Chapter 5: Praying in Church

Praying Today: Practical Thoughts on Prayer
by Norman Pittenger

Chapter 5: Praying in Church

No man lives entirely of and unto himself. He belongs to human society; he is basically a "social being," as the ancient Greek thinker Aristotle put it. This is as true of man in his religious life as in the other areas of his existence. That is why public prayer, or prayer in church (as we who are Christians would put it), is so important for him.

Unquestionably there is a profound sense in which each man’s religion is his own, of course. Until and unless faith is deeply personalized and religious practice an equally personal matter, both will be largely superficial and conventional. This is why unthinking acceptance of membership in a religious group can be dangerous; it can produce -- although membership as such need not produce -- large numbers of people who give nominal assent yet never really enter into the life of the group in any genuine depth. On the other hand, a purely individualistic religion can be equally dangerous, as a celebrated remark by the British economist R. H. Tawney indicates.

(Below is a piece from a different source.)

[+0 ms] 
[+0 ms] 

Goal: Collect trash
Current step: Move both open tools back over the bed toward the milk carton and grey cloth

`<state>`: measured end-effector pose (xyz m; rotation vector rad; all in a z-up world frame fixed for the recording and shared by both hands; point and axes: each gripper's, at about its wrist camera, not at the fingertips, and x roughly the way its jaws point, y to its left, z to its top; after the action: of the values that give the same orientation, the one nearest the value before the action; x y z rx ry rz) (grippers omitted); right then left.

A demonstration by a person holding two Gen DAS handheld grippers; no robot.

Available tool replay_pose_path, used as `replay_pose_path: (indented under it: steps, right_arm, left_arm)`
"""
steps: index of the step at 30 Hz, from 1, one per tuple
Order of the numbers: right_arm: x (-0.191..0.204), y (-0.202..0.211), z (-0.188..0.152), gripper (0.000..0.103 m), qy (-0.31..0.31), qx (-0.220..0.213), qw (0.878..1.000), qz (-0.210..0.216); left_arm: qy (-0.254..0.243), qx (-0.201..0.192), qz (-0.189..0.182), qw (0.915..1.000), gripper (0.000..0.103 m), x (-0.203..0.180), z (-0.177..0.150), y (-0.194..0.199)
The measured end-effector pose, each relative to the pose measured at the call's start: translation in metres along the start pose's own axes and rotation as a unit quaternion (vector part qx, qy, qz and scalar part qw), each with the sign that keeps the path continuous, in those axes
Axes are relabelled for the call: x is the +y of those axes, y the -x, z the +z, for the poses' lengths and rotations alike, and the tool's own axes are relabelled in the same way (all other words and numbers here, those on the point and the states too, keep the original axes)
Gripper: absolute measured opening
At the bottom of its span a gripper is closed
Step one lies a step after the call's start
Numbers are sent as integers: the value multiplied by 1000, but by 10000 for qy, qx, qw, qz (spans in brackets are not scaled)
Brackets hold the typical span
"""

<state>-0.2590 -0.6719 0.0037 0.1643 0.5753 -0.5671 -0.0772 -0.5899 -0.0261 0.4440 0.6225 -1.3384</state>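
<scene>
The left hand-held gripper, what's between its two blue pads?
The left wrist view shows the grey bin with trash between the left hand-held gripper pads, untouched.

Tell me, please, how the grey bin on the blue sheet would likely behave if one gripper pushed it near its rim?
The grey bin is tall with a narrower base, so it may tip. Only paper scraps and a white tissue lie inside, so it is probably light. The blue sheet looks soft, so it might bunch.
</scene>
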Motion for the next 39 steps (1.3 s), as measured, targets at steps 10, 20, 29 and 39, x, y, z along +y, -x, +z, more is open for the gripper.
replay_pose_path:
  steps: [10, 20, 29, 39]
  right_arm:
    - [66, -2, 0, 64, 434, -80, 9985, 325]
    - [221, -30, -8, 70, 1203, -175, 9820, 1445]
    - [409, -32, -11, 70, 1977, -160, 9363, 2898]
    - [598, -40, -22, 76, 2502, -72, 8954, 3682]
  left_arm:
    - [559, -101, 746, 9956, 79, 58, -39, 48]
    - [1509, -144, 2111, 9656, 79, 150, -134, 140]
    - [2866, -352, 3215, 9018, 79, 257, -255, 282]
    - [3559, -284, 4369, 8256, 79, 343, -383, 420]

Tawney said that the man who "seeks God apart from his brethren is likely not to find God, but rather the devil, whose face will bear a surprising resemblance to his own" That is, unless we broaden our perspective and correct our idiosyncrasies by sharing with our human brethren, we are in peril of conceiving God simply as ourselves writ large, with all our peculiarities, self-centeredness, and imperfection.

Sometimes defenders of entirely individualistic religion quote a sentence from Whitehead in Religion in the Making: "Religion is what a man does with his solitariness." On the other hand, defenders of the social nature of religion assume that because Whitehead said this he must have been mistaken in his understanding of what religion is. Thus he is attacked from both sides; but both attacks are in error since they fail to read that sentence, and one or two similar ones, in their proper context. The point of his remark is in fact similar to our own comment above. A religion that is never truly made personal, speaking to the inner depths of man’s being, will be superficial or conventional and will have no cutting edge. Personal acceptance, personal faith, and personal responsibility are essential; and this is what is mean by the "solitariness" in which a man faces God, the world, and himself with utter honesty and tries to come to terms with all three. At the same time Whitehead saw, and said in that very book, that the "topic" of religion is the individual in the community.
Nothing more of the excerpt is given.